Gündem
  • 4.9.2012 19:06

Albay'dan eski komutanlarına ' vicdan' sorusu

Balyoz Darbe Planı davasında bugün tutuklu sanık Deniz Kurmay Albay Murat Saka'yı dinleyen mahkeme heyeti tahliye taleplerini reddederek duruşmayı 20 Eylül'e erteledi.

Balyoz Planı duruşmasında söz alan tutuklu sanık Albay Saka, sanıkların tanıklığını istediği ancak mahkemenin reddettiği emekli Orgeneraller Hilmi Özkök ve Aytaç Yalman’a seslendi. Saka, "Şahitliği kim gizlerse onun kalbi ağır bir günah içindedir. Bu davranış zalimler topluluğuna destek vermek değil midir?" dedi.

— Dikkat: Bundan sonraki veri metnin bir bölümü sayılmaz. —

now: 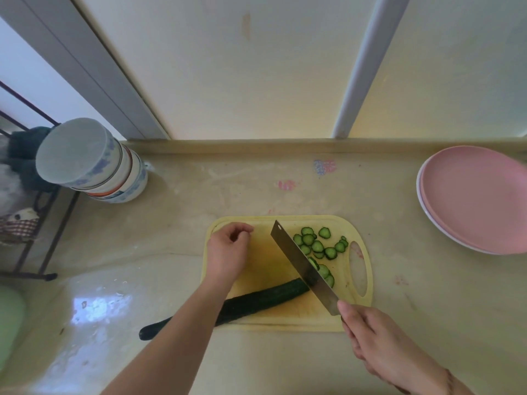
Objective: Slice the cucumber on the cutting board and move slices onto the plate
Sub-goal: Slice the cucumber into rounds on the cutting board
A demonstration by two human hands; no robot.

"Balyoz Planı" iddialarına ilişkin 250’si tutuklu 365 sanıklı davanın 106. duruşması başladı. İstanbul 10. Ağır Ceza Mahkemesi’nce Silivri Ceza İnfaz Kurumları Yerleşkesi’nin yanında bulunan büyük salonda yapılan duruşmaya 1. Ordu Komutanı emekli Orgeneral Çetin Doğan, eski Hava Kuvvetleri Komutanı emekli Orgeneral Halil İbrahim Fırtına, eski Deniz Kuvvetleri Komutanı emekli Oramiral Özden Örnek ve MHP İstanbul milletvekili emekli Korgeneral Engin Alan’ın da aralarında bulunduğu 188 tutuklu sanık katıldı. Emekli Orgeneral Ergin Saygun’un da aralarında bulunduğu 62 tutuklu sanık ise çeşitli gerekçelerle duruşmaya katılmadı. 6 tutuksuz sanığın hazır olduğu davaya ikinci Ergenekon davası kapsamında tutuklu yargılanan bu davanın tutuksuz sanığı emekli Tuğgeneral Levent Ersöz ise katılmadı. Duruşma, sanıkların esas hakkındaki savunmalarının alınmasıyla devam ediyor.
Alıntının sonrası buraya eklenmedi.